Diabetes has profound, negative effects on the function of arteries and arterioles. Hypertension is considered an independent risk factor for cardiovascular mortality in diabetic patients. The present study was designed to determine whether GABA-induced vasorelaxation in normal and streptozotocin-induced diabetic rat vessels is mediated by nitric oxide and the GABAA receptor. Diabetes was induced by a single intraperitoneal injection of streptozotocin (STZ) (60 mg/kg). Eight weeks later, superior mesenteric arteries of all groups were isolated and perfused according to the McGregor method.
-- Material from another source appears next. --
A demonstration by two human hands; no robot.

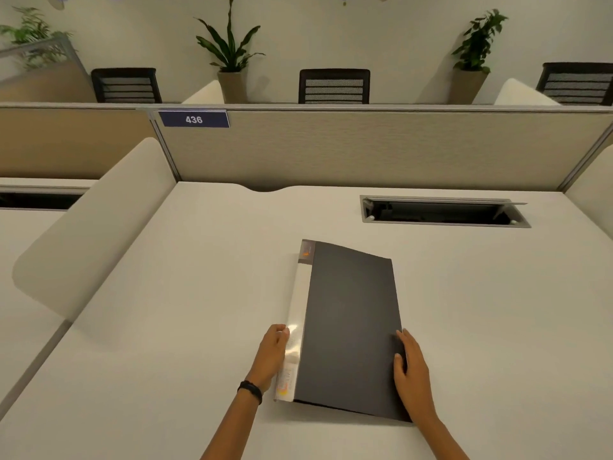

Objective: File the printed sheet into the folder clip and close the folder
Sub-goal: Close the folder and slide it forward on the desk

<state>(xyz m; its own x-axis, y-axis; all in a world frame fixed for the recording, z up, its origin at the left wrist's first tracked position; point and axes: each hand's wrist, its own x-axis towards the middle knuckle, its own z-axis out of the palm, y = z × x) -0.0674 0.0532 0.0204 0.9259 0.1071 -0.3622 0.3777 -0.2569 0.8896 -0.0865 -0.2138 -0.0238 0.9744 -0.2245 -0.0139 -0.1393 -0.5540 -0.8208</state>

Baseline perfusion pressure of STZ diabetic rats was significantly higher than non-diabetic rats in both intact and denuded endothelium. In the presence of bicuculline, a selective GABAA receptor blocker, GABA-induced relaxation in intact and denuded endothelium mesenteric beds of non-diabetic and STZ diabetic rats was suppressed. But in the presence of L-NAME, a nitric oxide synthesis inhibitor, although GABA- induced vasorelaxation was not suppressed at a dose of 1 µM of GABA in all groups, this response was suppressed with the other doses of GABA. From the results of this study it may be concluded that the vasorelaxatory effect of GABA is mediated by the GABAA receptor and nitric oxide in both STZ diabetic and non-diabetic vessels.